They push and pull and stumble through the short hallway into Steve’s bedroom. There’s no doubt about where this is going, but there’s no second thoughts to have. You can shy away, tie yourself in knots at twenty, second guess yourself at thirty, but they have enough life experience to know how to adapt, when to let go. Shit happens and all that.

They both kind of fall sideways on the bed. It creaks under their combined weights. Steve grabs at Bucky, gets blanketed by him, he’s never been with someone just as muscular and heavy as he is. They kiss and bite and suck and they both go for their zippers. Everything is kind of fuzzy, Steve hasn’t been so aroused in a fucking long time, they are damp with sweat and still licking and biting each other, breathing hard, groaning and moaning in each other’s ears, tangled up as they are on the bed, not even lying on it the right way.

It’s Steve who gets his hand on both their erections, and Bucky plants his elbows on the bed, each side of Steve’s head. They move together, in synch, out of it (mostly out of it) and Steve jerks them off, a bit dry, and bit harsh, calluses and all, and Bucky’s groaning right above Steve, so Steve bites on Bucky’s shoulder. It’s all hot, damp, clumsy, so fucking mind-blowing after years going with just his hand and no real desire for anything. Steve gasps, loud, loud, because he’s—

“Close, close!”

That’s the first thing he’s said in all that time.

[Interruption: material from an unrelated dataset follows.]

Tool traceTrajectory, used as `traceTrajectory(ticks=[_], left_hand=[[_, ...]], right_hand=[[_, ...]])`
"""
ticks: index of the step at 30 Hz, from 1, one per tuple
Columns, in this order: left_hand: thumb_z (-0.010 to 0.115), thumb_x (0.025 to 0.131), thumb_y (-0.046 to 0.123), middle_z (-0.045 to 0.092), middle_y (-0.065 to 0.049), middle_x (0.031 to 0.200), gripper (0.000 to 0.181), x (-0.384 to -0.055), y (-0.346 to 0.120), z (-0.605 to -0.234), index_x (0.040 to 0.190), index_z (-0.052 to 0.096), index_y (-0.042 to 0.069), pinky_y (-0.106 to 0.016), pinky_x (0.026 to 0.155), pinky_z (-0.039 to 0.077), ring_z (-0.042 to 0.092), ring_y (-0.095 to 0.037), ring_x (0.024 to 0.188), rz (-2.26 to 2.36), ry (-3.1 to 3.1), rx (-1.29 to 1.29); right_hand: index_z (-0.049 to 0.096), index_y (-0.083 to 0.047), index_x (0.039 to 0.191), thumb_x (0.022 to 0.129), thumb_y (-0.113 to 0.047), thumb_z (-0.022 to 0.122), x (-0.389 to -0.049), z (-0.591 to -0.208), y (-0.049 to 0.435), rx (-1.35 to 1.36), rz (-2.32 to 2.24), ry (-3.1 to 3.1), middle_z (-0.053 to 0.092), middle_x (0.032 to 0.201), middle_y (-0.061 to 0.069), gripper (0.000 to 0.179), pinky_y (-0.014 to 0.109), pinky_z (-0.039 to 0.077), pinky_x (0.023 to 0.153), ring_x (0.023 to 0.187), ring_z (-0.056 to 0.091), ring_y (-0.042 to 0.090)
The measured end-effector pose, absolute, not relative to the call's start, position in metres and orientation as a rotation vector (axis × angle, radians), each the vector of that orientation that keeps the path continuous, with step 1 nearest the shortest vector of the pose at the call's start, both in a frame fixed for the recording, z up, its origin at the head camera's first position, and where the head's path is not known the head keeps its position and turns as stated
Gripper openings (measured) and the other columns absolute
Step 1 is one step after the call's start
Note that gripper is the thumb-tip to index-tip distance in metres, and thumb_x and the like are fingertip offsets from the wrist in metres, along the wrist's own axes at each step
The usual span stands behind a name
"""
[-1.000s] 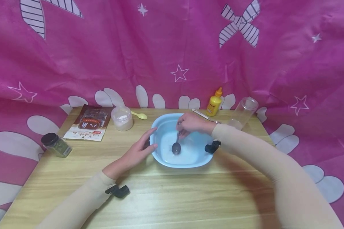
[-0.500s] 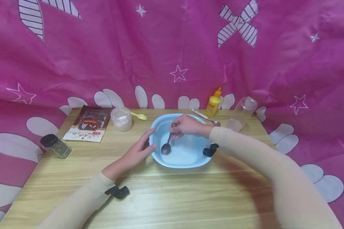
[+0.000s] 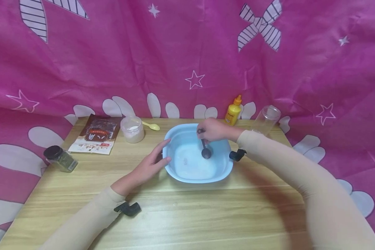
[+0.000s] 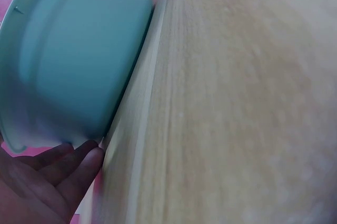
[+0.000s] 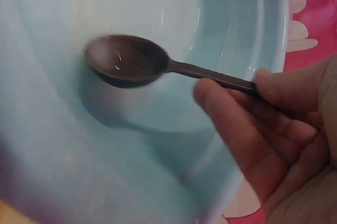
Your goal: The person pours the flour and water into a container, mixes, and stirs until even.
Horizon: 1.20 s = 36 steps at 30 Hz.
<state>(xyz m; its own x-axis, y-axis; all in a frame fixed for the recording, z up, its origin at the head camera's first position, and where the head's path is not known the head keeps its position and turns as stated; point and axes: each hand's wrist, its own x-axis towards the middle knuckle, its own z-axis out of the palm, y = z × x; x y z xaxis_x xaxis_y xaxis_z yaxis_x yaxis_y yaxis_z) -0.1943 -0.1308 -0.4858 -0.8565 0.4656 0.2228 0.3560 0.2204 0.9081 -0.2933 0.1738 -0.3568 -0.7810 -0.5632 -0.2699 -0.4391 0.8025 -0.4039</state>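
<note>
In the head view, a light-blue plastic basin [image 3: 182,178] stands on the wooden table. My left hand [image 3: 148,166] holds its left side, with the thumb at the rim. The left wrist view shows several extended fingers [image 4: 79,174] against the basin's outer wall. Over the basin's inside, my right hand [image 3: 214,130] pinches the handle of a dark spoon [image 3: 206,153]. In the right wrist view the spoon's bowl [image 5: 129,61] faces up, with a pale shine in it. Wet droplets show on the basin's inner wall; how much liquid lies below is unclear.
Behind and left are a dark-lidded spice jar [image 3: 60,159], a brown-and-white packet [image 3: 97,134], an open tub of white powder [image 3: 132,130] and a yellow spoon [image 3: 152,126]. A yellow squeeze bottle [image 3: 232,113] and a tilted clear container [image 3: 266,119] stand back right.
My right hand has swept the dark spoon leftward in the basin, then back right and toward the far side. The left hand and the basin stay in place.
</note>
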Motion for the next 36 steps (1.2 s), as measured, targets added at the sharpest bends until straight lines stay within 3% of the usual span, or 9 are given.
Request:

Bucky doesn’t say anything, he just gasps and moans and his dick hardens just that little bit more in Steve’s hand, and jerks and sputters some come on them, drops of white drooling on their bellies. Steve clenches his other hand on Bucky’s ass, grinding him on Steve and he comes between them both, hand still gripping their dicks, breathing fast and hard like he’s sprinted for miles.

A shower, two beer cans each and a shitty movie later, Steve says “you going back at yours?”

Like it’s a question, but isn’t.

Bucky shrugs, puts the cans in the trash as Steve wipes the coffee table clean of the stain from the chinese takeout they ate.

“Don’t have a change here.”

Fair.

“See you tomorrow.” Bucky says and he’s out the door in less than a minute.

That night, Steve dreams, hazy dreams that don’t really make sense and flow like water between his fingers. He doesn’t remember them, but over the course of the next days, they become more distinct, distinct enough for him to realise that he hasn’t had a fucking wet dream in years. Nothing fancy, nothing raunchy, not like he has a particular person in mind, just waking up hot, hard, slightly confused.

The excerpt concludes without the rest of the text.